The educational resources span quantum information theory through to real-world quantum technology applications, with a particular strength in quantum networking and communication, areas where the Chicago Quantum Exchange has active and internationally recognized research programs.
What you’ll learn
The curriculum covers quantum information from the foundations upward. Quantum states, superposition, entanglement, and measurement are developed rigorously before being applied to the major areas of quantum technology. Quantum error correction receives substantial treatment, covering stabilizer codes, the surface code, and the threshold theorem, reflecting the centrality of error correction to the long-term quantum computing roadmap.

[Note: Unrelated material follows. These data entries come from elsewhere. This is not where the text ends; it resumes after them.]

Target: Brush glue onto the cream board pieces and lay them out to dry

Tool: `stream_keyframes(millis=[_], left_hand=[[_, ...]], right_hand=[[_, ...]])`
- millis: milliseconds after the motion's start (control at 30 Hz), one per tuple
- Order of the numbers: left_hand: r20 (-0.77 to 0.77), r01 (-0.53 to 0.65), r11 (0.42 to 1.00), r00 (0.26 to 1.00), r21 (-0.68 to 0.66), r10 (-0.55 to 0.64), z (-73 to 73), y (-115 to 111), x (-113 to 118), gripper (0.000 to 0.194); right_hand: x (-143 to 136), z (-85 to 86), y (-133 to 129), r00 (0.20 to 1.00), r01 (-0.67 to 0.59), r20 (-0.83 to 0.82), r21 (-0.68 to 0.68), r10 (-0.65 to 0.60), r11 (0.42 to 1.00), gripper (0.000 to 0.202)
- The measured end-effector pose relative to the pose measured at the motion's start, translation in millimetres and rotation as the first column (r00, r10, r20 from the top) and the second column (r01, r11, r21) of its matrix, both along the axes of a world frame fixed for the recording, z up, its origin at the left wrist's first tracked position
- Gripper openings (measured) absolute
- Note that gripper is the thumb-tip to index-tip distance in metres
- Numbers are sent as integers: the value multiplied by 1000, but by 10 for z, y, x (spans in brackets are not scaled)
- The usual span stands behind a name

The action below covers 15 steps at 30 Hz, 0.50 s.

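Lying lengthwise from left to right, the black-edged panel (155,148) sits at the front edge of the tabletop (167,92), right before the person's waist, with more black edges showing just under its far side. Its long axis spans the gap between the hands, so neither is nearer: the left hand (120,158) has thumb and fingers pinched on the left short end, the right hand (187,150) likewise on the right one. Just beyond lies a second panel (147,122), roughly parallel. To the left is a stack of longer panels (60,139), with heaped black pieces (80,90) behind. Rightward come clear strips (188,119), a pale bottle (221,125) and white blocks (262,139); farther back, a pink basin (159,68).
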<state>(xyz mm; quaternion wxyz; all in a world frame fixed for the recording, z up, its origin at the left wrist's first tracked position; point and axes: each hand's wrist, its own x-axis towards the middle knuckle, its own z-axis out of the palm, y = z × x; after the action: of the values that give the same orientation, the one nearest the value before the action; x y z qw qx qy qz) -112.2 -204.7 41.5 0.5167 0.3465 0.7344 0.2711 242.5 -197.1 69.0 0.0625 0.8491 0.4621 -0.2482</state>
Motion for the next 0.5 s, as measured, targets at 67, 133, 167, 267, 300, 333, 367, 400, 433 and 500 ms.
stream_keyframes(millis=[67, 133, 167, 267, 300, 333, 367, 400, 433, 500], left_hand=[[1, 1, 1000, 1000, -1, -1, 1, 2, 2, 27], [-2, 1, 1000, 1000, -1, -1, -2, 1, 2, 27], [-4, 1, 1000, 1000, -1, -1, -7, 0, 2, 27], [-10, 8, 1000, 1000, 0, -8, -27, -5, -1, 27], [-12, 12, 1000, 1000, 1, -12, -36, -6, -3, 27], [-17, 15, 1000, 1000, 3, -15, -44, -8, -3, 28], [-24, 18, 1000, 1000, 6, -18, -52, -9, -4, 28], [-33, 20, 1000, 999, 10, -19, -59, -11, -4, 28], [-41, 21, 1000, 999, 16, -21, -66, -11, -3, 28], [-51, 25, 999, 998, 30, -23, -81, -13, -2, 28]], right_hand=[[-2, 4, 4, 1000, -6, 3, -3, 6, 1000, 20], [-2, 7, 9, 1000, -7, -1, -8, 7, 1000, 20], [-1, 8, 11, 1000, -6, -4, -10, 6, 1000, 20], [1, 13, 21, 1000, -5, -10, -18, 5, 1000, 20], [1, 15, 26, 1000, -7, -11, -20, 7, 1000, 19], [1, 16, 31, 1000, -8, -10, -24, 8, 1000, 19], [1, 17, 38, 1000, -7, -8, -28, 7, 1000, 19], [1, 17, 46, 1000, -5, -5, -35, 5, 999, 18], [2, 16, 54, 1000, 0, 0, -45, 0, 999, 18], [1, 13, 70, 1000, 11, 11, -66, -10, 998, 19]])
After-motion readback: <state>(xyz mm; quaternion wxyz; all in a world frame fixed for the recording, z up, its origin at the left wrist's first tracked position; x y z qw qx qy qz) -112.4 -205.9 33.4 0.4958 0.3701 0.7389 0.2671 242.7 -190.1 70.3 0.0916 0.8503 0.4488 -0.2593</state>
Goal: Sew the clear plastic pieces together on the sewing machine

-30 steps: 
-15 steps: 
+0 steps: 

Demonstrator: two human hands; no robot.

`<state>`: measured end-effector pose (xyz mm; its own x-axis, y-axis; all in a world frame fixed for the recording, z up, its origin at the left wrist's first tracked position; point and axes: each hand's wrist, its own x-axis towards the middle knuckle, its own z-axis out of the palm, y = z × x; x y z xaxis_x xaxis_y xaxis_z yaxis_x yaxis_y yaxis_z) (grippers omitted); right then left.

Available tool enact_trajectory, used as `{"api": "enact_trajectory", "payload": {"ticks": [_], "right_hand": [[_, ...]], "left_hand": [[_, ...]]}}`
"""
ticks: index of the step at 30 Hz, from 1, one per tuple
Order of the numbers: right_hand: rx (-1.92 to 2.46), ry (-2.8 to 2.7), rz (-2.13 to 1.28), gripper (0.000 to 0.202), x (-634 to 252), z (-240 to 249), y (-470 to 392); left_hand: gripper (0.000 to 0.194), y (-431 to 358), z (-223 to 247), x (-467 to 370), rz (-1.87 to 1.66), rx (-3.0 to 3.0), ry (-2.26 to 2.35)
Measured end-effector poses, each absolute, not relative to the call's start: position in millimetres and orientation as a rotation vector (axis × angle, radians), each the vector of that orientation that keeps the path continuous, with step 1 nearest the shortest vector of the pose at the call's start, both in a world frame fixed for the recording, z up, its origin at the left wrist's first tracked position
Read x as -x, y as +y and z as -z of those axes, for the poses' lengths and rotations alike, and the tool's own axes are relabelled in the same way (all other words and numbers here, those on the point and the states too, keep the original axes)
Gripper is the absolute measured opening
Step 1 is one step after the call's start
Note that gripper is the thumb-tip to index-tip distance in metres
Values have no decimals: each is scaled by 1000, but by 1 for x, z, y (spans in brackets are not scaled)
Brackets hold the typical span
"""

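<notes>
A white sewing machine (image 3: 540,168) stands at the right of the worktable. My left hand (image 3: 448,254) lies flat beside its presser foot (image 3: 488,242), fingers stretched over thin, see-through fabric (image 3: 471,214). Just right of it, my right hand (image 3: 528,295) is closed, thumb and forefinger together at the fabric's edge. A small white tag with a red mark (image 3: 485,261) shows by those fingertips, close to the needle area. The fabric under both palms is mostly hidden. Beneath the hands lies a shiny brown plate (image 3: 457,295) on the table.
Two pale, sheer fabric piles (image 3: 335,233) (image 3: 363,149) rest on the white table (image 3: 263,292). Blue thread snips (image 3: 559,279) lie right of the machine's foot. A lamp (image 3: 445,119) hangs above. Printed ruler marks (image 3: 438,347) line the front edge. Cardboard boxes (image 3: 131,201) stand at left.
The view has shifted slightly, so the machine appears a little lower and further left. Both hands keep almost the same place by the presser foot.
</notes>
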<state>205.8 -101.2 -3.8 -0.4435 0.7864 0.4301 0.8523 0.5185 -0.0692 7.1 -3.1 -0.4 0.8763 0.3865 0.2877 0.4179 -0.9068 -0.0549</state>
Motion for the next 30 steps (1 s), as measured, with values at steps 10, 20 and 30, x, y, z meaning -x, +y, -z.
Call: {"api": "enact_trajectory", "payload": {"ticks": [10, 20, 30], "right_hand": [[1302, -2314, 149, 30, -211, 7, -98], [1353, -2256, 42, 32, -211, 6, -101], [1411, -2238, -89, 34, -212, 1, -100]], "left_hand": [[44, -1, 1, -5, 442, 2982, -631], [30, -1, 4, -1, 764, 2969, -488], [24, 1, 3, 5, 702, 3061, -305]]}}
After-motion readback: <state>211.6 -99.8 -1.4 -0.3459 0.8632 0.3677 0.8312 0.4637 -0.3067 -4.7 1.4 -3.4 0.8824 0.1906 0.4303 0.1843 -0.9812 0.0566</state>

Quantum networks and quantum communication form a distinctive strength of the Chicago curriculum. The architecture of quantum repeaters, entanglement distribution, and the principles of quantum key distribution are covered in detail. The path from current experimental quantum networks to a future quantum internet is examined realistically, drawing on research happening within the Chicago Quantum Exchange itself.
Quantum sensing is addressed through the physics of coherence-limited measurement and its applications in atomic clocks, magnetometry, gravitational sensing, and biological imaging. The final sections survey the landscape of quantum applications and the current state of hardware, helping students place individual technologies in a broader context.
Who is this for
This course is suited to advanced students in physics, computer science, or engineering who are ready to engage with quantum information at a technical level. It is also valuable for quantum industry professionals who want a comprehensive grounding in the theoretical underpinnings of quantum networks and error correction, and for researchers entering the field from adjacent disciplines who need to build a broad conceptual map quickly.
Prerequisites
Graduate-level mathematical maturity is assumed throughout. Linear algebra, including Hilbert space formalism, tensor products, and unitary operators, should be comfortable before beginning. Prior exposure to quantum mechanics at the undergraduate or graduate level is essential. Familiarity with basic information theory and classical computing concepts is helpful. This is not an introductory course and students without a prior quantum foundations course will find the pace demanding.